Mesenchymal stem cells (MSCs) within the marrow are increasingly believed to dynamically remodel the niche
and provide powerful signals to influence HSC fate. Hence, the objective of our renewal is to use an innovative
granular biomaterial to investigate the coordinated action of MSC remodeling and hypoxic stress on functional
changes in HSC activity. We hypothesize the mosaic nature of the bone marrow can be replicated as jammed
assemblies of cell-laden hydrogel microdroplets. We will create granular hydrogels from MSC and HSC
microdroplets to trace the consequences of matrix remodeling, metabolic constraint, and MSC-HSC crosstalk on
HSC fate. To accomplish this goal we will first establish an engineered model of MSC-mediated niche remodeling
(Aim 1). We will define shifts in HSC-MSC crosstalk under hypoxia (Aim 2). And we will evaluate a mosaic
granular hydrogel model of the multicellular marrow (Aim 3). Granular hydrogels provide the technical basis for
creating mosaic niche analogs necessary to study remodeling mediated effects on HSC activity.

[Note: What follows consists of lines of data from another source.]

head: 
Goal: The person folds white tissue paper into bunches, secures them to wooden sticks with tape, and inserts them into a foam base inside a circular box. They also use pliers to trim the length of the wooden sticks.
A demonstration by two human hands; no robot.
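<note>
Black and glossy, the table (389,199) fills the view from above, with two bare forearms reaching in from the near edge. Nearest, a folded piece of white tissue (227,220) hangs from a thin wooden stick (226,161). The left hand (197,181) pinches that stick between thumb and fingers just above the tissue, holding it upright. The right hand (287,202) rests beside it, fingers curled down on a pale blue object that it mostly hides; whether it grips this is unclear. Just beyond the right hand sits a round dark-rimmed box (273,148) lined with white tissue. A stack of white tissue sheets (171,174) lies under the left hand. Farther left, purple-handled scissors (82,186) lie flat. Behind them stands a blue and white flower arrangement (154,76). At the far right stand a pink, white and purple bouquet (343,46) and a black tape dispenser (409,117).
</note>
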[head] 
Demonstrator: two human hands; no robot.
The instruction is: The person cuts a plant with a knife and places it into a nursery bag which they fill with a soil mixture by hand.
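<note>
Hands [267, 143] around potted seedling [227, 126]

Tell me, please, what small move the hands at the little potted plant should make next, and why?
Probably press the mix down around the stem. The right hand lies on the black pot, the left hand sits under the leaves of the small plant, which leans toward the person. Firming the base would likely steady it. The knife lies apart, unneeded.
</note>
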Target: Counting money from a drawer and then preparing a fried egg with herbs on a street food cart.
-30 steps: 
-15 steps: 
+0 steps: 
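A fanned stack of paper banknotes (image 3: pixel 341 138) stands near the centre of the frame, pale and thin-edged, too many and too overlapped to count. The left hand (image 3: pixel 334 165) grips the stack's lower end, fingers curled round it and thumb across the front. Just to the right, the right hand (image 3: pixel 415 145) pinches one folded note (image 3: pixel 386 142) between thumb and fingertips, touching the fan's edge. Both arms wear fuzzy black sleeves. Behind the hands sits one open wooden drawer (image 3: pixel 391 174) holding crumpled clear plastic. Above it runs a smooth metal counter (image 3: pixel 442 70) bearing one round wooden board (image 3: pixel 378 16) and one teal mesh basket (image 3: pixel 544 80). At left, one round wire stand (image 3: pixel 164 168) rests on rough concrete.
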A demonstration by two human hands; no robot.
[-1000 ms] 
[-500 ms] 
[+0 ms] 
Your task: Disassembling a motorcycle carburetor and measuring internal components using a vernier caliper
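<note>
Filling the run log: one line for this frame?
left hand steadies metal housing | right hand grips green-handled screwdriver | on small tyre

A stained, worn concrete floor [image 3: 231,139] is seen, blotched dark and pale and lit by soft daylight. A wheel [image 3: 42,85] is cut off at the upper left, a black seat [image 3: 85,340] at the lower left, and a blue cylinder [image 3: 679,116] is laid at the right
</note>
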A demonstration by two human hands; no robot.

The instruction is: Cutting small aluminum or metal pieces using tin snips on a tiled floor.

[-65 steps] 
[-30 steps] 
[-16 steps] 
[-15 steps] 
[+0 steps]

The well-
characterized murine hematopoietic system provides a rigorous framework to evaluate ex vivo regulatory
processes in niches whose rarity and complexity limit direct in vivo study. Consistent with score-driving criteria
of the SHINE program, we will develop essential tools to rigorously assess how dynamic pr...

## Key facts

- **NIH application ID:** 10886103
- **Project number:** 5R01DK099528-07
- **Recipient organization:** UNIVERSITY OF ILLINOIS AT URBANA-CHAMPAIGN
- **Principal Investigator:** Brendan A. Harley
- **Activity code:** R01 (R01, R21, SBIR, etc.)
- **Funding institute:** NIH
- **Fiscal year:** 2024
- **Award amount:** $548,805
- **Award type:** 5
- **Project period:** 2014-08-01 → 2027-04-30

## Primary source

NIH RePORTER: https://reporter.nih.gov/project-details/10886103

## Citation

> US National Institutes of Health, RePORTER application 10886103, Gradient biomaterials to investigate niche regulation of hematopoiesis (5R01DK099528-07). Retrieved via AI Analytics 2026-05-24 from https://api.ai-analytics.org/grant/nih/10886103. Licensed CC0.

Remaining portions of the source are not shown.